That Lonesome Road
I had a plan today. I’m in Bend, Oregon for the week, and I had the day off, so I decided to go hiking near a lake south of town. I got about 10 miles down Hwy 97, and the sky started pissing rain. We make our plans, and the gods laugh.
Right about then, I passed a sign that directed me to a nearby attraction: the “Lava River Cave.” It sounded drier than the lake I was going to, so I took the next exit.
According to the helpful informational placards, the cave was a conduit by which molten lava reached the surface during the last local volcanic eruption. It runs over a mile long before the accumulation of sand that’s washed into it blocks the passage, sloping gently downward as it goes. Humans have used it as temporary shelter over the centuries, but it’s too cold and damp for long-term lodging. For thousands of years, it’s been more or less empty.
I was the first one there, so I received my orientation lecture alone. A young park ranger told me how to be kind and courteous to the resident bats (13 out of 14 local species!!), warned me not to break or remove anything, told me to pee before I entered, and gave me a high-powered flashlight. I walked down the long, metal stairway into the mouth of the cave.
The cave really is a long, continuous tube. It curves gently, back and forth, but for considerable stretches it’s nearly straight, and you can see dozens of yards ahead. At times it narrows to the point where you have to stoop to get through, and other times it widens to vast thoroughfares, twenty feet wide and fifty feet tall.

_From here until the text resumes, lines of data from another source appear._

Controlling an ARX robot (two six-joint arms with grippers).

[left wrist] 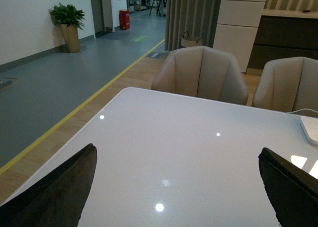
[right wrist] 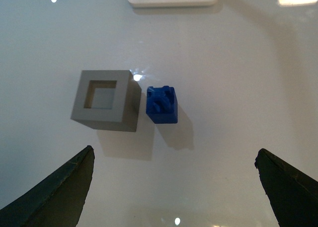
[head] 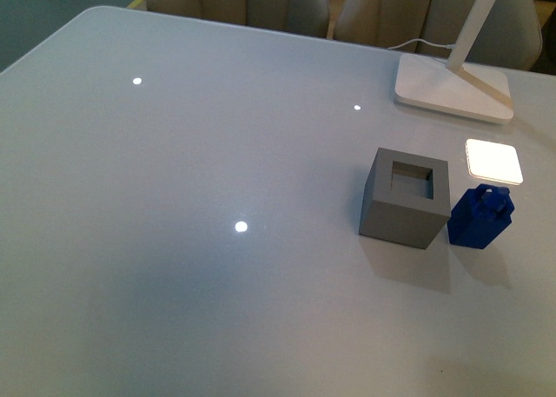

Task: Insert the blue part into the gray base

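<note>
Sitting nxt to gray base (head: 400,216): blue part (head: 480,216).

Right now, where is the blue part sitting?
In the front view the blue part stands at the right, just right of the gray base, with the white lamp base behind them.

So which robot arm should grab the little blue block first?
Right, probably. The open right gripper looks down at the blue part, beside the gray base; the left gripper sees neither.
</note>
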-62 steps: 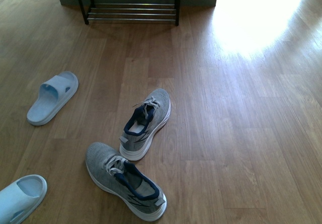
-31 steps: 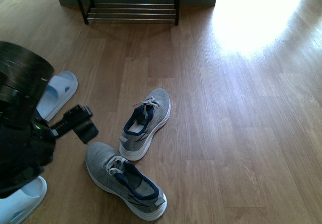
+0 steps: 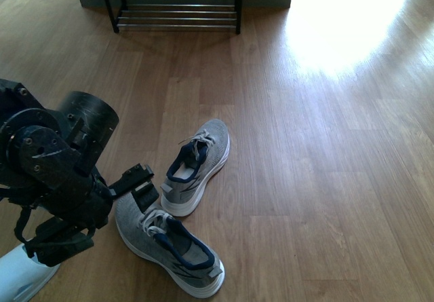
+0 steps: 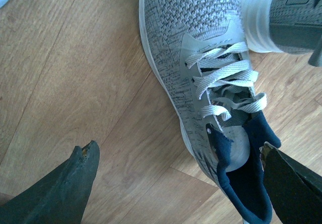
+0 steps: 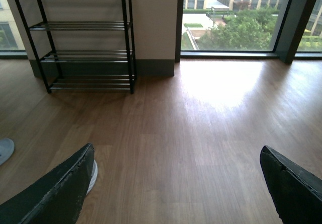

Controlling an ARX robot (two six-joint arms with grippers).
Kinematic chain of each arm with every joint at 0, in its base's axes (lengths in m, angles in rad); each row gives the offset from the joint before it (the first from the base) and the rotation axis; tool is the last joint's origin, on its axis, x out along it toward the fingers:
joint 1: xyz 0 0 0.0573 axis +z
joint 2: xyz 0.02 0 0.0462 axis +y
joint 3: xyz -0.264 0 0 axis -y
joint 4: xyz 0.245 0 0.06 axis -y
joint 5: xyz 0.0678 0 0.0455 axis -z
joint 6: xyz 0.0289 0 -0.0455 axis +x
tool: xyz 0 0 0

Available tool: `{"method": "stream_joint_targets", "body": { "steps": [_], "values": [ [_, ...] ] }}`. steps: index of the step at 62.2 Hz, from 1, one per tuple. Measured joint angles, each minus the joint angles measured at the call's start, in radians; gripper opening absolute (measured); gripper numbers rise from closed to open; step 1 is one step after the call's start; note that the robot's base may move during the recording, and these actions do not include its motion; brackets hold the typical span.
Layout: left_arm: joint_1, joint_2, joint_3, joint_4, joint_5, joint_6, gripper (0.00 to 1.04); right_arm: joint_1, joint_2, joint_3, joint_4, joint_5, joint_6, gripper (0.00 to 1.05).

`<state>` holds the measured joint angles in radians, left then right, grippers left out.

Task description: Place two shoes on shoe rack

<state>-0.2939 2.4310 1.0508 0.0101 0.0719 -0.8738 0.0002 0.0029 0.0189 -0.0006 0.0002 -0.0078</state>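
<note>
Sneaker point(image 3: 169, 244) beside slide point(image 3: 20, 281) (rack point(image 3: 176, 22) beyond)

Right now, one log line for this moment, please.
left claw: open, above near sneaker | right claw: open, holding nothing | far sneaker: on floor | shoe rack: no sneaker on it yet

Bare floor point(image 3: 203, 78) between far sneaker point(image 3: 198, 165) and shoe rack point(image 3: 176, 17)

Pale slide point(image 3: 20, 278), apparently, mostly behind left arm point(image 3: 54, 173); shoe rack point(image 3: 176, 17) top cropped.
</note>
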Motion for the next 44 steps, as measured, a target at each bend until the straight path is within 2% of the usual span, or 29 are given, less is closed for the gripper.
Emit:
{"method": "stream_joint_targets", "body": {
  "steps": [19, 44],
  "values": [
    [-0.013, 0.156, 0.167, -0.107, 0.091, 0.044, 0.95, 0.0, 0.0, 0.0, 0.0, 0.0, 0.0, 0.96],
    [-0.013, 0.338, 0.411, -0.289, 0.099, 0.103, 0.95, 0.0, 0.0, 0.0, 0.0, 0.0, 0.0, 0.96]
  ]
}}
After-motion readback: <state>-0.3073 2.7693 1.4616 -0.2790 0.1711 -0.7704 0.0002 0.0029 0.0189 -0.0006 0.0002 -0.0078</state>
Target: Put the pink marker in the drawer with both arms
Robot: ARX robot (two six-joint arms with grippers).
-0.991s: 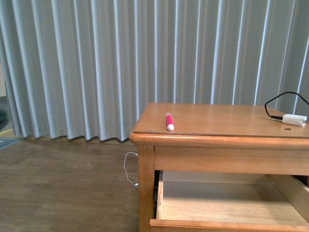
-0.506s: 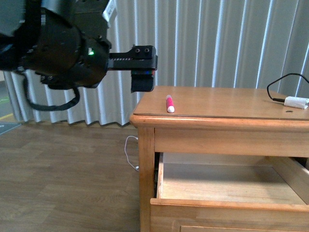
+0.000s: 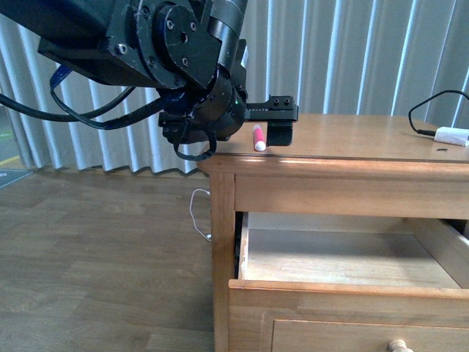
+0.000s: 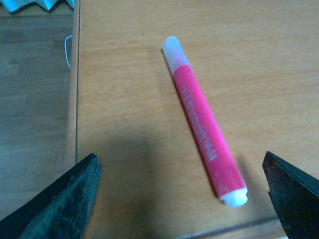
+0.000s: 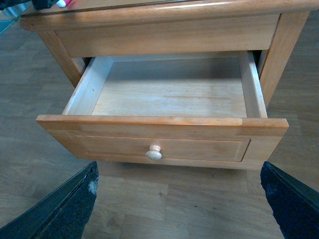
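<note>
The pink marker (image 3: 258,138) lies on the wooden table top near its front left corner, white cap end toward the front edge. My left gripper (image 3: 282,125) hovers open just above and beside it. In the left wrist view the marker (image 4: 204,122) lies slanted between the spread fingers of the left gripper (image 4: 179,160), untouched. The top drawer (image 3: 344,292) is pulled out, its pale interior empty. In the right wrist view the right gripper (image 5: 178,169) is open and empty in front of the drawer (image 5: 159,121) and its round knob (image 5: 154,153).
A white adapter (image 3: 451,136) with a black cable lies at the table's far right. The table edge (image 4: 75,99) runs close beside the marker. A white cord (image 3: 196,249) lies on the wooden floor by the table leg. Grey curtains hang behind.
My left arm has come in from the left and moved right over the table corner to the marker. The view has dropped, so the drawer front and knob now show. The marker has not moved.
</note>
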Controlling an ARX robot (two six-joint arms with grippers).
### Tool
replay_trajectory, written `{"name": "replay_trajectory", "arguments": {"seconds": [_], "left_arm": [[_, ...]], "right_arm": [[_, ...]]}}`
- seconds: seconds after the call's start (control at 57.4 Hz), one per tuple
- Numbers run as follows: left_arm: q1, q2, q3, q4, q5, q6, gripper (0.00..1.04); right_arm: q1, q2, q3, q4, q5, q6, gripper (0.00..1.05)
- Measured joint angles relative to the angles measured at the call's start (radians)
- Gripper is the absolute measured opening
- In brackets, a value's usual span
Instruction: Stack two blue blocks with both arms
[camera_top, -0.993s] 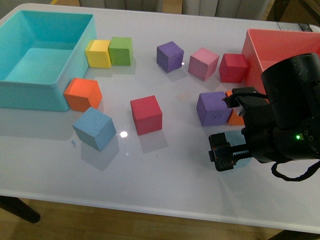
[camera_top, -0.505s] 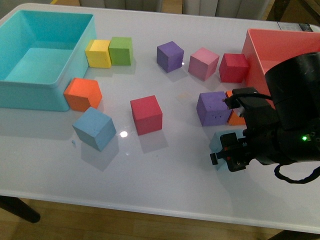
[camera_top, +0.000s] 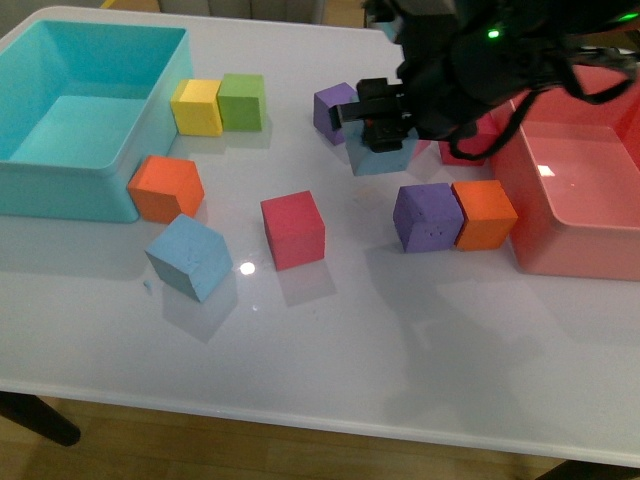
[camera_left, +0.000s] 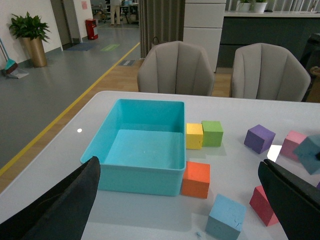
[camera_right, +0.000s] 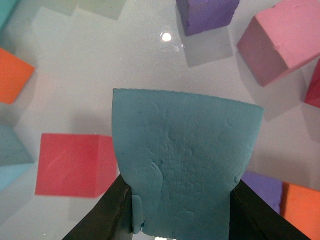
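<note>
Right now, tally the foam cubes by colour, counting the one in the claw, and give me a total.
blue cubes: 2, one held in the right claw
purple cubes: 2
orange cubes: 2
red cubes: 2
yellow cube: 1
green cube: 1
pink cube: 1
Total: 11

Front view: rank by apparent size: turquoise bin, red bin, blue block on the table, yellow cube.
1. turquoise bin
2. red bin, cut off by the frame edge
3. blue block on the table
4. yellow cube: looks slightly smaller, but it sits farther from the camera, so 3 and 4 may really match.
</note>
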Motion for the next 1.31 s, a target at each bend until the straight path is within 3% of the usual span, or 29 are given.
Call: {"name": "replay_trajectory", "arguments": {"seconds": [0.261,0.558,1.028,1.307], "left_arm": [[0.000,0.000,0.000,0.000,0.000,0.000,0.96],[0.000,0.000,0.000,0.000,0.000,0.000,0.96],[0.000,0.000,0.000,0.000,0.000,0.000,0.96],[0.000,0.000,0.000,0.000,0.000,0.000,0.96]], "right_arm": [[0.053,0.289,0.372,-0.161,0.066,-0.004,0.36],[0.061,0.472,0.653,-0.279,0.085,-0.003,0.35],[0.061,0.567,0.772,-0.325,0.088,-0.009,0.35],[0.060,0.566,0.742,-0.284,0.074,-0.019,0.79]]}}
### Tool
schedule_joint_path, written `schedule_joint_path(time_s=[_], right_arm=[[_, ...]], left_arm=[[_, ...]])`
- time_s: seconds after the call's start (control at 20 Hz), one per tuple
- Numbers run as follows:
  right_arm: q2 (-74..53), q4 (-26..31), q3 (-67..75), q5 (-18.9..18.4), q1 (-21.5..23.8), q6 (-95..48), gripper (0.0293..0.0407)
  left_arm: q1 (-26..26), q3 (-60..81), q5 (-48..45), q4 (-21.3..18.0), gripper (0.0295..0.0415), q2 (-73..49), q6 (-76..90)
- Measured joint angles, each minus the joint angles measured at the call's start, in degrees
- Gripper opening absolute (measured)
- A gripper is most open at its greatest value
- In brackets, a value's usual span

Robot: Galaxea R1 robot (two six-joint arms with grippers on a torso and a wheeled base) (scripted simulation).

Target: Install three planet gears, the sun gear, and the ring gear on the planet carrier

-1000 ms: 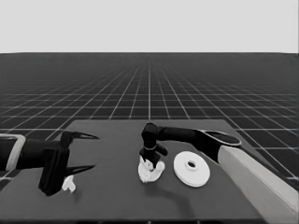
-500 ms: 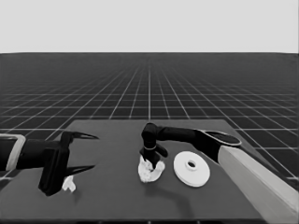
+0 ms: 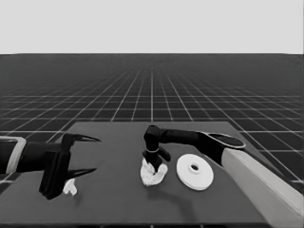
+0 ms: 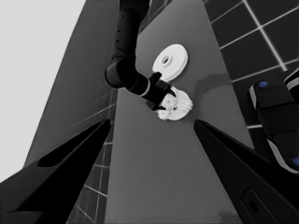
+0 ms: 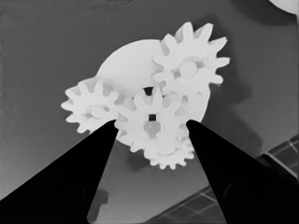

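Note:
The smaller round part (image 5: 126,60) lies at the table's middle with three planet gears on it: one (image 5: 189,65), a second (image 5: 91,109) and a third (image 5: 163,156). A fourth gear, the sun gear (image 5: 152,105), sits in the centre, overlapping them. My right gripper (image 5: 150,123) points down over this stack (image 3: 152,178), its fingertips against the sun gear's two sides. The larger round part (image 3: 194,172) lies flat just right of the stack, apart from it. My left gripper (image 3: 95,154) waits open over the table's left end.
A thin white piece (image 3: 70,186) lies on the table under the waiting left fingers, not held. The right arm's pale grey part (image 3: 266,185) fills the lower right corner. Dark machinery with blue lights (image 4: 275,121) stands past the table's edge.

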Motion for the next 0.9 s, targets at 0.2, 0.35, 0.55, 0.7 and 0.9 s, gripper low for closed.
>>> schedule_joint_path(time_s=[0.2,0.35,0.55,0.7,0.9], right_arm=[[0.00,0.00,0.00,0.00,0.00,2.40,0.0309],[0.00,0.00,0.00,0.00,0.00,4.20,0.0309],[0.00,0.00,0.00,0.00,0.00,6.60,0.0309],[0.00,0.00,0.00,0.00,0.00,8.40,0.0309],[0.00,-0.01,0.00,0.00,0.00,10.17,0.0369]], left_arm=[[0.00,0.00,0.00,0.00,0.0385,0.00,0.00],[0.00,0.00,0.00,0.00,0.0385,0.00,0.00],[0.00,0.00,0.00,0.00,0.0385,0.00,0.00],[0.00,0.00,0.00,0.00,0.0385,0.00,0.00],[0.00,0.00,0.00,0.00,0.0385,0.00,0.00]])
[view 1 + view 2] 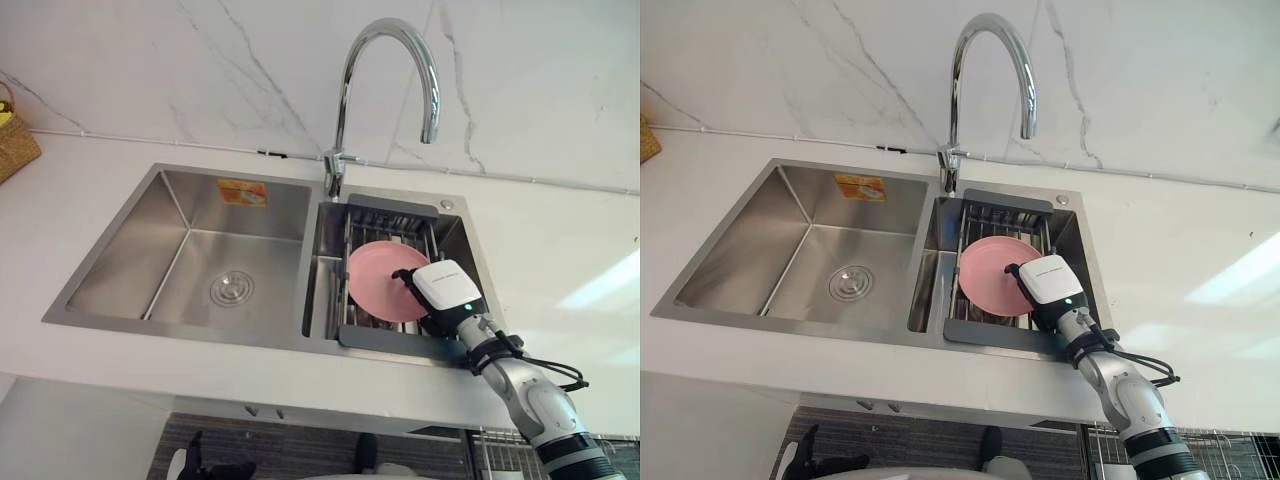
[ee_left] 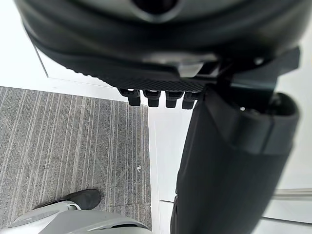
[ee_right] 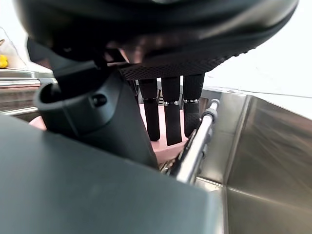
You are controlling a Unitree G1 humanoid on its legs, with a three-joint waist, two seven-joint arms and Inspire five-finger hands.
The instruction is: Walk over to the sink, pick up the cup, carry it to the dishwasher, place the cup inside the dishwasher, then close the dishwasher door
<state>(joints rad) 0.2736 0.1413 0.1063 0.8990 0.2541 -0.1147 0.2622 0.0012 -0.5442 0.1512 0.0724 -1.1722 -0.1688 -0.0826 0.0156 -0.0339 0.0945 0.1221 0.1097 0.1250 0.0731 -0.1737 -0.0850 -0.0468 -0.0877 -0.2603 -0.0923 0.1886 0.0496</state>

The first thing you notice is the quiet. There is sound, of course: the dripping of water, the occasional shift of a pebble or falling sand. There’s the sound of your own breathing, and the scrape of your shoes as you walk. But the ambient sound--that constant, low background noise of the human and natural worlds, disappears. It’s a quiet that feels both massive and unnervingly close.
As I descended, the temperature did as well. It was about 40 degrees, and the bare fingers of my flashlight hand stung with the cold.
There wasn’t a whole lot of variation. It’s sand and rock and water. But as you go deeper and deeper below the surface, walking alone for a mile, the experience evolves. At first, there’s the wonder at being in such a place. Then there’s the acute awareness of being alone, and cold. When the cave narrows, a little claustrophobia creeps into the back of your limbic system, and you have to talk to yourself to keep it under control.
At one point, I passed a pile of massive rocks that fell from the ceiling some unknowable time in the past. I tried not to wonder what would happen if there was an earthquake while I was down there. The effort was unsuccessful.
Then, little by little, the darkness and the quiet started to feel more normal. By the time I reached the end of the cave, I had adjusted to this strange solitude. I turned off my light. Suddenly, I was surrounded by a darkness more complete than any I can remember. My eyes didn’t adjust--there was nothing to adjust to. It seemed to be a darkness that matched the silence, as if they were the sound and appearance of each other.
I hummed a soft note, and the cave walls returned it to me with a natural reverb. Then I started to sing. I sang Jame Taylor’s “Lonesome Road” from beginning to end, somehow remembering all the words. At the end of the last note, the silence returned to embrace it, and lead it away into the surrounding walls.
As I walked back toward the entrance, uphill this time, my body warmed. It felt like returning from the underworld, to the land of the living. When I saw the light of the opening up ahead, I could feel the darkness and silence pulling away from me and withdrawing back into the cave. I felt strangely exhilarated, as anyone would, having communed with Hades and lived to tell the tale.
So often, in our social mammalian brains and our overly busy lives, we forget that solitude is not the same as loneliness. There is a relationship we can only have with ourselves, and with the universe that surrounds us, when we are truly alone.